Wetenschap
Als u ooit een cursus biologie hebt gevolgd, weet u waarschijnlijk van DNA. Deze moleculen bevatten de informatie die nodig is om elk deel van een bepaald biologisch organisme te creëren, van de eencellige amoeben tot de zeer complexe organismen zoals zoogdieren. Cellen hoeven echter niet alle informatie in één keer te gebruiken. Dientengevolge helpen moleculaire componenten, promoters genoemd, een proces starten dat bekend staat als transcriptie.
DNA
Deoxyribonucleïnezuur codeert de blauwdruk voor een organisme binnen de sequentiebepaling van de strengen van nucelotiden die de alomtegenwoordige, dubbele DNA-structuur vormen helix structuur. Verschillende sequenties van deze nucleotiden vormen discrete genen, die de functionele eenheden van de code van het organisme zijn. Elke cel in het lichaam bevat een complete set DNA, die wordt doorverwezen wanneer het moet worden gebouwd of opnieuw moet worden gebouwd.
Transcriptie
Cellen in organismen van een hoger niveau (zoals de mens) wezens) zijn zeer gespecialiseerd: een spiercel dient een veel verschillende functie en heeft bijgevolg een veel andere structuur dan een zenuwcel. Dit betekent dat cellen alleen toegang nodig hebben tot die delen van de DNA-code die specifiek betrekking hebben op de functie van de cel. Bovendien, aangezien cellen slechts één kopie van het DNA van het ouderorganisme hebben, wordt de kopie diep in de kern vastgezet. Als een cel een deel van de DNA-code moet gebruiken, maakt het dus een kopie van dat codesegment binnen zijn kern om buiten de kern te gebruiken. Dit proces wordt transcriptie genoemd.
RNA
Het medium dat dient als de kopie van het DNA-codesegment wordt ribonucleïnezuur (RNA) genoemd.
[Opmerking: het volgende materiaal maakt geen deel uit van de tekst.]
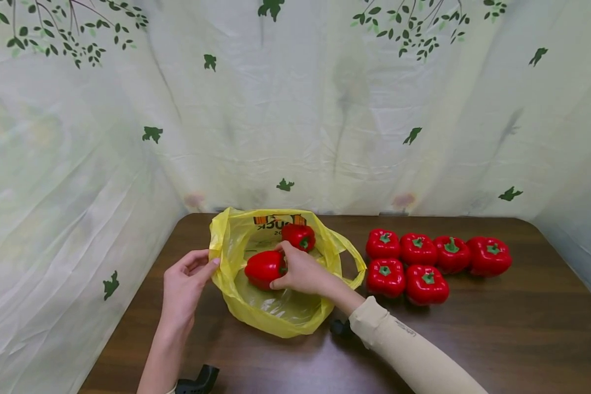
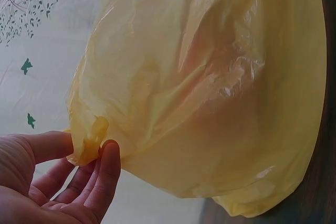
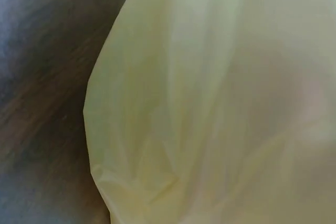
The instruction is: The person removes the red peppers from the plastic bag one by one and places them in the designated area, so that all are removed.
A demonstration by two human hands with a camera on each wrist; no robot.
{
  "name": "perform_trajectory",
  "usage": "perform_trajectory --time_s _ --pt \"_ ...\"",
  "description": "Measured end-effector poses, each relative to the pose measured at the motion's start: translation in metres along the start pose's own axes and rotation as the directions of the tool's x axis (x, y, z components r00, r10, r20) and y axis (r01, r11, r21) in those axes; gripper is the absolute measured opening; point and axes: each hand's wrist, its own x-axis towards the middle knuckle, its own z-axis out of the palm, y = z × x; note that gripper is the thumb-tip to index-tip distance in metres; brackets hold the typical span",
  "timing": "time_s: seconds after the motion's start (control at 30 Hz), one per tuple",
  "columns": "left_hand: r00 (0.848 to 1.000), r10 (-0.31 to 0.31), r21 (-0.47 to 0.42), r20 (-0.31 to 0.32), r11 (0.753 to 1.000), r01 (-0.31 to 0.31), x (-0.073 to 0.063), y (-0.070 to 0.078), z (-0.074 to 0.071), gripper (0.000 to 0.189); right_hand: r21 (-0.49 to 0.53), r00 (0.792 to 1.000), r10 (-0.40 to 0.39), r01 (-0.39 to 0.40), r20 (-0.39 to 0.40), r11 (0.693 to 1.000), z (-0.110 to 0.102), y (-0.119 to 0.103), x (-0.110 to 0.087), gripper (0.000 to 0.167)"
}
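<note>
A yellow plastic bag [image 1: 276, 327] stands on the table with its mouth spread wide. My left hand [image 1: 184, 284] pinches the left side of its rim; the left wrist view shows thumb and fingers on a bunched edge of the bag [image 2: 168, 87]. Inside the bag, my right hand [image 1: 305, 272] grips a red bell pepper [image 1: 261, 269] lying on its side, around its stem end. Another red bell pepper [image 1: 290, 232] sits farther back in the bag. From the right wrist, the bag's wall [image 3: 157, 103] hides the hand and pepper.
Right of the bag, several red bell peppers [image 1: 427, 284] stand in two rows on the dark wooden table [image 1: 522, 339], most with green stems up. A pale curtain [image 1: 295, 120] with leaf prints hangs behind and along the sides.
</note>
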Motion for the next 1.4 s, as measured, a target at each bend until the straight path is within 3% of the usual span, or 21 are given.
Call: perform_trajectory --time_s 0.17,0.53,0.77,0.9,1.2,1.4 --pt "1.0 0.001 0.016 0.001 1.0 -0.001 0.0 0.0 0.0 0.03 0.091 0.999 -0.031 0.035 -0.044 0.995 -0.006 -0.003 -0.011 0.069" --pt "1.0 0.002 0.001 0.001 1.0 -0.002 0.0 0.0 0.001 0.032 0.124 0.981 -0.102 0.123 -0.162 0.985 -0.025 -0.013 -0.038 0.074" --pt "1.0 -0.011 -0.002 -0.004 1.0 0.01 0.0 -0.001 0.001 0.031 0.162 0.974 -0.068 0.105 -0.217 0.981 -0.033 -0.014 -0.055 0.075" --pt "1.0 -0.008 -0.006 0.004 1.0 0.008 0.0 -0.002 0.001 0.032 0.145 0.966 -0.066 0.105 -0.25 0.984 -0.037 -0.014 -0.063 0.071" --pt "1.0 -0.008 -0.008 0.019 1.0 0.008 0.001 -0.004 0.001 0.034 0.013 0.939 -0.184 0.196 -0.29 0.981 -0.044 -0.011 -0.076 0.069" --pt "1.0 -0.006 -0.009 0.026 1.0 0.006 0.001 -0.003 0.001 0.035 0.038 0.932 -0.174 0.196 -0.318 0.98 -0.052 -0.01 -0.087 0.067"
Deze moleculen lijken op DNA, maar de ribose in RNA mist een zuurstofatoom dat aanwezig is in het ribose dat DNA gebruikt. Bovendien is RNA meestal enkelstrengs. Deze overeenkomsten stellen cellen in staat transcripties te gebruiken om de streng van nucleotiden die het codesegment vormen dat de cel nodig heeft te "kopiëren" door een RNA-streng te vormen die uit dezelfde nucleotiden bestaat. Het enige verschil, waarvan de cel weet aan te passen, is dat RNA codeert voor de nucleotide-basisthymine als uracil.
Promoters
Promoters zijn DNA-sequenties waarvan het doel niet is om informatie over het organisme te coderen zelf, maar eerder dienen ze als een soort "Aan" -schakelaar om het biologische transcriptieproces te initiëren voor de genen die de DNA-sequentie van de promoter volgen. Het enzym, RNA-polymerase, dat het transcriptieproces uitvoert, bindt aan de promotorsequentie en vervolgens aan wezens om zich een weg naar beneden door het DNA-segment te werken, waarbij RNA wordt geconstrueerd om overeen te stemmen met de DNA-nucleotiden waarover het enzym passeert.